In lab tests on heart cells, high blood sugar caused damage to energy-producing parts of the cells (mitochondria), reducing their ability to function and survive. Treating the cells with exendin-4—a GLP-1 drug—or rapamycin helped protect the mitochondria, and combining both treatments fully reversed the damage. Blocking the GLP-1 receptor removed these protective effects, showing that exendin-4 works through this pathway.

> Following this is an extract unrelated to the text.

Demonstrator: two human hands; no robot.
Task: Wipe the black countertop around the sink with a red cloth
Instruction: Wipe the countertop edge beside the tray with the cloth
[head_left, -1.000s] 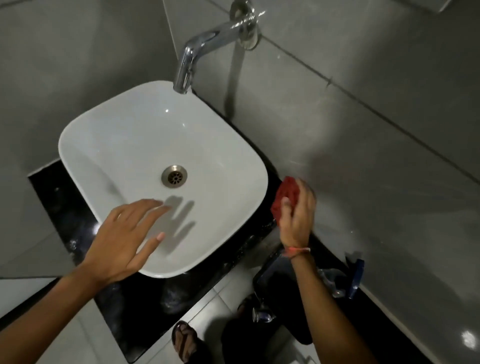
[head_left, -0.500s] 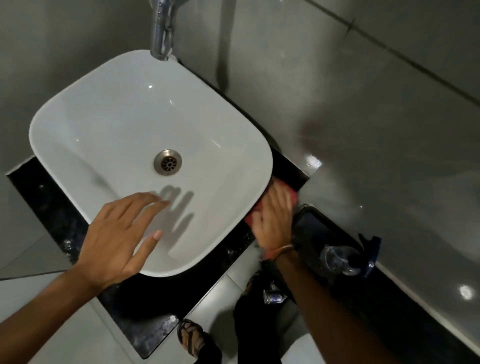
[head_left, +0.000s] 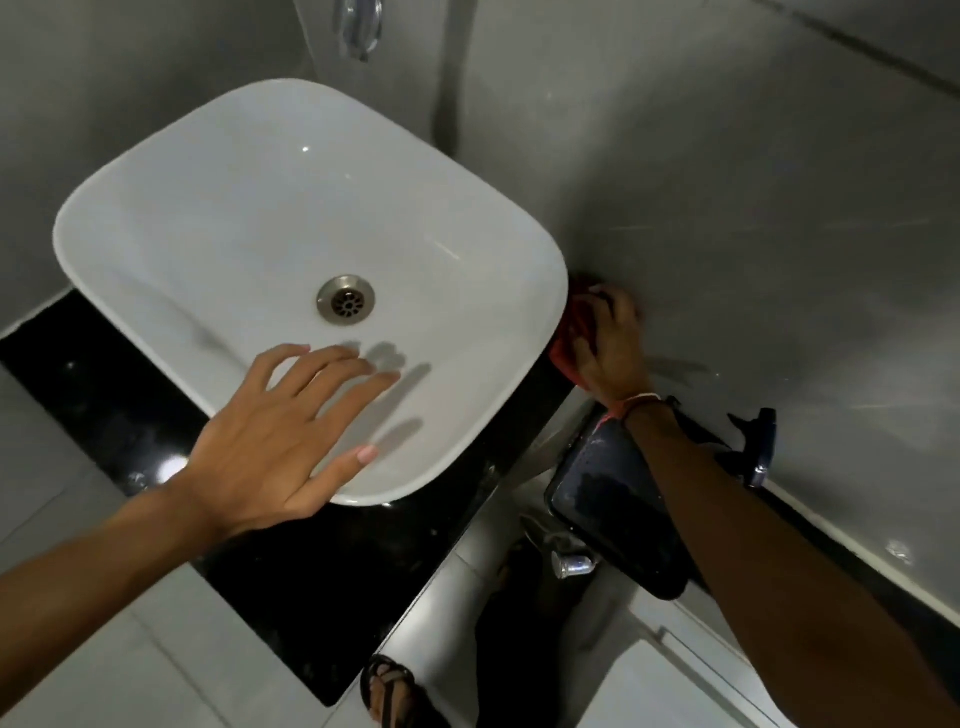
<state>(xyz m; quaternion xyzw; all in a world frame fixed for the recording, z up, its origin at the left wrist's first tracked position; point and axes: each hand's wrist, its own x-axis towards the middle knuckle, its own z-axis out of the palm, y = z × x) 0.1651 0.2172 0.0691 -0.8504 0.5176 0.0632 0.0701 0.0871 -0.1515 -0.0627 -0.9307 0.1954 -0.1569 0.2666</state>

AI summary of the abstract below.

JournalBiochem Pharmacol, 2024
Citations11
Relative citation ratio2.28
NIH percentile77
Molecules
Conditions studied Type 2 Diabetes, Cardiovascular Risk Reduction

Abstract

Mitochondrial dysfunction is associated with hyperglycemic conditions and insulin resistance leading to cellular damage and apoptosis of cardiomyocytes in diabetic cardiomyopathy. The dysregulation of glucagon-like peptide-1 (GLP-1) receptor and mammalian target of rapamycin (mTOR) is linked to cardiomyopathies and myocardial dysfunctions mediated by hyperglycemia. However, the involvements of mTOR for GLP-1 receptor-mediated cardioprotection against high glucose (HG)-induced mitochondrial disturbances are not clearly identified. The present study demonstrated that HG-induced cellular stress and mitochondrial damage resulted in impaired ATP production and oxidative defense markers such as catalase and SOD2, along with a reduction in survival markers such as Bcl-2 and p-Akt, while an increased expression of pro-apoptotic marker Bax was observed in H9c2 cardiomyoblasts. In addition, the autophagic marker LC3-II was considerably reduced, together with the disruption of autophagy regulators (p-mTOR and p-AMPKα) under the hyperglycemic state. Furthermore, there was a dysregulated expression of several indicators related to mitochondrial homeostasis, including MFN2, p-DRP1, FIS1, MCU, UCP3, and Parkin. Remarkably, treatment with either exendin-4 (GLP-1 receptor agonist) or rapamycin (mTOR inhibitor) significantly inhibited HG-induced mitochondrial damage while co-treatment of exendin-4 and rapamycin completely reversed all mitochondrial abnormalities. Antagonism of GLP-1 receptors using exendin-(9-39) abolished these cardioprotective effects of exendin-4 and rapamycin under HG conditions. In addition, exendin-4 attenuated HG-induced phosphorylation of mTOR, and this inhibitory effect was antagonized by exendin-(9-39), indicating the regulation of mTOR by GLP-1 receptor. Therefore, improvement of mitochondrial dysfunction by stimulating the GLP-1 receptor/AMPK/Akt pathway and inhibiting mTOR signaling could ameliorate cardiac abnormalities caused by hyperglycemic conditions.